HACE unas pocas semanas se preguntaba Juan Neira si existía la posibilidad de que en nuestras próximas elecciones se diese un movimiento similar al de Ciutadans en Cataluña, esto es, que un grupo de individuos sin encomendarse a ninguna estructura política al uso fuese capaz de obtener representación parlamentaria en apenas tres meses. Pues bien, sin pensarlo mucho ya le doy la respuesta: querido Juan, va a ser que no. Nuestra sociedad, como luego comentaré, no se parece en nada a la catalana y si aquí simplemente saliese un cartel electoral con el candidato desnudo tapando únicamente sus vergüenzas (el utilizado por este partido, recuerden), no pararían de ridiculizarlo por todos los chigres en cien kilómetros a la redonda. Nuestras motivaciones, el electorado o, sencillamente, la manera en la que está compuesto nuestro Parlamento es tan diferente que no cabe ningún paralelismo posible. Pero, para que vean cuán distinta es nuestra situación, piensen en las siguientes cuestiones.

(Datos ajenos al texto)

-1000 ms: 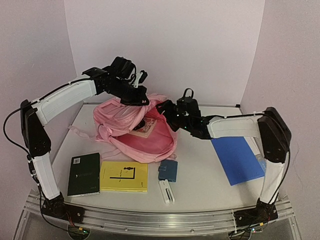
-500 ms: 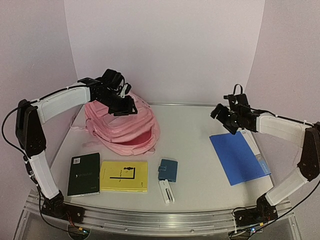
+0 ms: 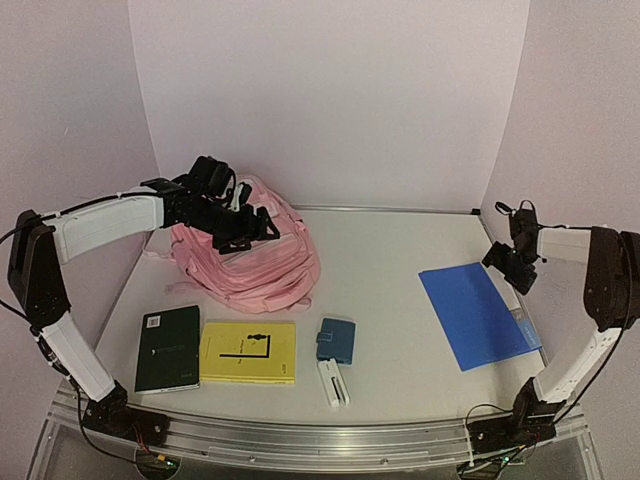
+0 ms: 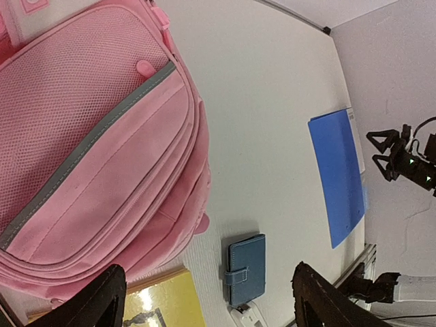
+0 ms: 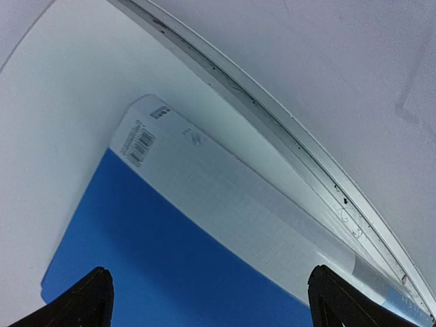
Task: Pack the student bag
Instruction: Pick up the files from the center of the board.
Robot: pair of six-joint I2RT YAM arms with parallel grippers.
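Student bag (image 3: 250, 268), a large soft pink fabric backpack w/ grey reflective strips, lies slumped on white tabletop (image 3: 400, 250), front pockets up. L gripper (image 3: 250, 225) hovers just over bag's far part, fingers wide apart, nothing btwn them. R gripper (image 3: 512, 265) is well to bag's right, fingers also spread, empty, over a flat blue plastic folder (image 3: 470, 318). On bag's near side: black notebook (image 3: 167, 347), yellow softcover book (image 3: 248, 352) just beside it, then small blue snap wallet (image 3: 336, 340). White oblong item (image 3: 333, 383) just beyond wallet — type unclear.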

Estoy profundamente convencido de que el éxito del Partido de la Ciudadanía se basa en una poderosa fuerza motriz a la hora de movilizar al votante: el odio. Sí, entendido éste como el rechazo a una situación que no les gusta y que quieren cambiar a toda cosa. Así, los votos recogidos por esta formación representan el más profundo rechazo hacia un nacionalismo asfixiante que les obliga, por un lado, a hablar en la lengua que ellos quieren y, por otro, a considerarles de segunda categoría por no ser como ellos. Si ponen esta impresionante maquinaria a trabajar y, encima, ninguno de los partidos que podrían representar una alternativa saben captar este sentimiento, pues sale precisamente eso: un grupo de ciudadanos que, si ninguna infraestructura, encuentran el refrendo popular. En cambio, piensen en la situación asturiana. Aquí, y son datos no opinables, ocho de cada diez familias viven en torno a una pensión de jubilación, prejubilación o invalidez. Si uno de cada tres asturianos es pensionista de forma directa, ¿qué creen que puede motivarle a la hora de votar? Pues, básicamente dos cosas: una, que su pensión no se vea interrumpida o mermada, y dos, el estado de los servicios de salud. De lo primero hay que decir que, si algún político asturiano se atreviese siquiera a no subirlas, obtendría un rechazo mucho mayor que el del nacionalismo catalán. Y de lo segundo, si más del 65% del presupuesto es gasto social, tenemos casi un centro de salud a la puerta de casa, y nuestros servicios públicos en esta materia son de los mejores; ¿creen que el ciudadano asturiano cambiaría su voto hacia un supuesto grupo nuevo que no defendiese estas políticas? Si tanto la izquierda como la derecha santifican este modelo de protección pública total basado en el: «no te preocupes, ya cuidamos nosotros de ti», ¿qué tipo de descanto podría captar alguien para entrar en nuestro Parlamento?
El 'lobby' jubilado, querido Juan, es el que marca toda la política asturiana. Piensen que, salvo espúreas excepciones, casi todas las legislaturas se repite más o menos el mismo resultado. Piensen que nuestros gobernantes se acaban convirtiendo siempre en meros gestores de fondos que se dedican a buscar dinero público (ora presupuestos estatales, ora fondos mineros) para que así el modelo se perpetúe hasta el infinito y, cuando tienen que demostrar su verdadera faceta política, es decir, su visión de futuro hacia nuestra comunidad, se acaban encasquillando como sucede con el tema de la reforma del Estatuto. En fin, quiero terminar un poco como comencé: lo que mueve a cambiar el voto de los ciudadanos es el rechazo (ver el 14-M). En una Asturias acomodada, donde todas las políticas tienen que converger a la fuerza hacia el sistema público, ¿qué preocupación puede haber que no sea su mantenimiento?